According to the judges, the reasons motivating the lower court’s decision were not “sufficiently powerful to enable us to ignore the statutory imperative to promote the welfare of the child, and, indeed, to regard his welfare as first and paramount,” TheStraits Times reported.
The ruling marks the first time a court effectively recognises a same-sex family unit. One of the man’s attorneys, Koh Tien Hua of Eversheds Harry Elias, believes the ruling provided clarity around issues of surrogacy in Singapore.
“This is a landmark case because it’s the first time surrogacy and gay adoption have been canvassed in court,” he told Channel NewsAsia.
The judges however insisted the ruling is not meant to signal support for policy change in that regard.

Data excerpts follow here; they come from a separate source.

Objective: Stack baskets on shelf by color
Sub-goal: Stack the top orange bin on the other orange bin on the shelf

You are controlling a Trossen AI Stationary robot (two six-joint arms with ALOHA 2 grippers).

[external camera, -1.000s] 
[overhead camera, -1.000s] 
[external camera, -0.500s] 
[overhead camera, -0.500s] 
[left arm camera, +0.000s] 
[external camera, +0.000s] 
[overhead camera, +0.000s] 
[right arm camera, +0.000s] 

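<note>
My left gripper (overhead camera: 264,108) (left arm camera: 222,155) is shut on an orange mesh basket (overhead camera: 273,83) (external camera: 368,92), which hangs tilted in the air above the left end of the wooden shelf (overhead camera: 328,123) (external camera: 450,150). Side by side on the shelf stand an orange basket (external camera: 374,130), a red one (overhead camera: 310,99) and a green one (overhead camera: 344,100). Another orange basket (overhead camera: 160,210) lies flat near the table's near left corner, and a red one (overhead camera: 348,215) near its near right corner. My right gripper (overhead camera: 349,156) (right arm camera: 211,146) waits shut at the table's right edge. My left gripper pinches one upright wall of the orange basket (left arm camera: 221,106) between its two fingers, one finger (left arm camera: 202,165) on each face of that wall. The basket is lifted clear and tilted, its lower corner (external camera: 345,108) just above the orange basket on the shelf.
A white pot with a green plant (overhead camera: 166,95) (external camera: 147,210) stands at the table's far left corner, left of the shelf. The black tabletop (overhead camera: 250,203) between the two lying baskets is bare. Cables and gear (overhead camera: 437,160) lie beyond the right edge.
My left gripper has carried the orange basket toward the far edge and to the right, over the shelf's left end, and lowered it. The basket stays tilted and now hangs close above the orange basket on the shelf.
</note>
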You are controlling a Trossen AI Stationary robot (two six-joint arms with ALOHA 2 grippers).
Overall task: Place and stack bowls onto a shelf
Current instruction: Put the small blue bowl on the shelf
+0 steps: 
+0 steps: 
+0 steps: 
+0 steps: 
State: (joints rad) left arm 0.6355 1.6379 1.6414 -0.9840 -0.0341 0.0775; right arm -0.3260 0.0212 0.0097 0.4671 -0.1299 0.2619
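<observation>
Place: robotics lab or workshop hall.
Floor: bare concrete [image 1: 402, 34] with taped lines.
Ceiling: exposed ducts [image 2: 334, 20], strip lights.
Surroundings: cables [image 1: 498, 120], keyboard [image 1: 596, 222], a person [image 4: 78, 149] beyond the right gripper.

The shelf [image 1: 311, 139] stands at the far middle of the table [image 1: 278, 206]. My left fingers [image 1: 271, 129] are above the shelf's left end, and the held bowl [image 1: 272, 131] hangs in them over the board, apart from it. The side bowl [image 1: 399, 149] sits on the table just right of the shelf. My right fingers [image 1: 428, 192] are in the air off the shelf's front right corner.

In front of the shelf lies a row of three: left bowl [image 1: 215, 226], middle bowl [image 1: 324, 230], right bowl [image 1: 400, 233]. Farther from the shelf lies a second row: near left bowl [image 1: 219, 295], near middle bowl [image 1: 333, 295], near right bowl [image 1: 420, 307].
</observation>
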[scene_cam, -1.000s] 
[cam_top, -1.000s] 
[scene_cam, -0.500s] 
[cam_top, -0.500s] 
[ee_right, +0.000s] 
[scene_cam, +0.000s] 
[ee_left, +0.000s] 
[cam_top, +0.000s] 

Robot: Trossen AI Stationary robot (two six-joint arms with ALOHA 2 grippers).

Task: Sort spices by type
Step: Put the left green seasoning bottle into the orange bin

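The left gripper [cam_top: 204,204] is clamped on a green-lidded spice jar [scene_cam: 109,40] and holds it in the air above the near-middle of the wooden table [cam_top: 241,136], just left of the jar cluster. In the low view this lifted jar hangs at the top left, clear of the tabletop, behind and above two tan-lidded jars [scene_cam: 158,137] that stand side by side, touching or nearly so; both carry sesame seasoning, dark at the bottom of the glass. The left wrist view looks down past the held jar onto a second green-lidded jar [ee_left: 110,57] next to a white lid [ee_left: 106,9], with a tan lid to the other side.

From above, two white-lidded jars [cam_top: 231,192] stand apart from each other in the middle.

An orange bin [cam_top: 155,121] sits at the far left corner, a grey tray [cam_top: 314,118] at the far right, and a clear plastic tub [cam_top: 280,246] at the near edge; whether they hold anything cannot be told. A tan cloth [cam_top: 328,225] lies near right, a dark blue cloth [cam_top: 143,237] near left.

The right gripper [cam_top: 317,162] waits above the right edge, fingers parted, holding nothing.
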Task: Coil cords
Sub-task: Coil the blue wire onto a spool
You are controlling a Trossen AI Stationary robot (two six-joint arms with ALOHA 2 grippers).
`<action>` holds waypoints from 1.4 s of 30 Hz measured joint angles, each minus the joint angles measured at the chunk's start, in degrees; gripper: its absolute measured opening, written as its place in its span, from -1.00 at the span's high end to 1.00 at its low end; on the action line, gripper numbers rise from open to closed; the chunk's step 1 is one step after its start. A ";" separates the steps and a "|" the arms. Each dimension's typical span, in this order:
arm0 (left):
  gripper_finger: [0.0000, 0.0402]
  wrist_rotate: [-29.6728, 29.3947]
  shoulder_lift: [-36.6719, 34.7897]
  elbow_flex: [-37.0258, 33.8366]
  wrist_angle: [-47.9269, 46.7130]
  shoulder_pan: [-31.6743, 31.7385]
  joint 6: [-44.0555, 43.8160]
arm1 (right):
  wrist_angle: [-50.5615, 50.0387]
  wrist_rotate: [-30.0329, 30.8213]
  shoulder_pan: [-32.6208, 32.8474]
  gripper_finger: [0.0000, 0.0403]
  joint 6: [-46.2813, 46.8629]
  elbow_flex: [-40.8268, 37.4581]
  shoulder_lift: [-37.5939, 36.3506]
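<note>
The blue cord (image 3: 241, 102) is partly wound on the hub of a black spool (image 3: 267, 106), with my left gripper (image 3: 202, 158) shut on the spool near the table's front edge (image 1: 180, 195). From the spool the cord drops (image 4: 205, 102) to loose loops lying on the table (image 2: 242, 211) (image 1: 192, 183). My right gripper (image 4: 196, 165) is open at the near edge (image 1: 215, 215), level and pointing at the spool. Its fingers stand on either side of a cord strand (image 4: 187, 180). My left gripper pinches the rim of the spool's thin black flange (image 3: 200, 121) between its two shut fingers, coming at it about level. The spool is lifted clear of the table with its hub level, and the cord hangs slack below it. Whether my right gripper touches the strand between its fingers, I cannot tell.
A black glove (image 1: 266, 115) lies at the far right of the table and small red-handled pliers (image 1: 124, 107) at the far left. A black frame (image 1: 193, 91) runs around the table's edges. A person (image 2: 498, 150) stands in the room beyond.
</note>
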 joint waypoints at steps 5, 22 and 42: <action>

“Our decision should not be taken as an endorsement of what the appellant and his partner set out to do,” said Chief Justice Sunderesh Menon in his judgement, quoted by the BBC.
The judge added there was “significant weight” put towards the concern that the ruling would “not violate the public policy against the formation of same-sex family units.”
For the gay man, his partner and their child, the ruling was nonetheless a cause for celebration.
“The fight to raise our family in Singapore has been a long and difficult journey,” he told the South China Morning Post.
He added: “We hope that the adoption will increase the chances of our son to be able to stay in Singapore with his family. His grandparents and us really want Singapore to be the home of our family. Our family will celebrate this significant milestone.”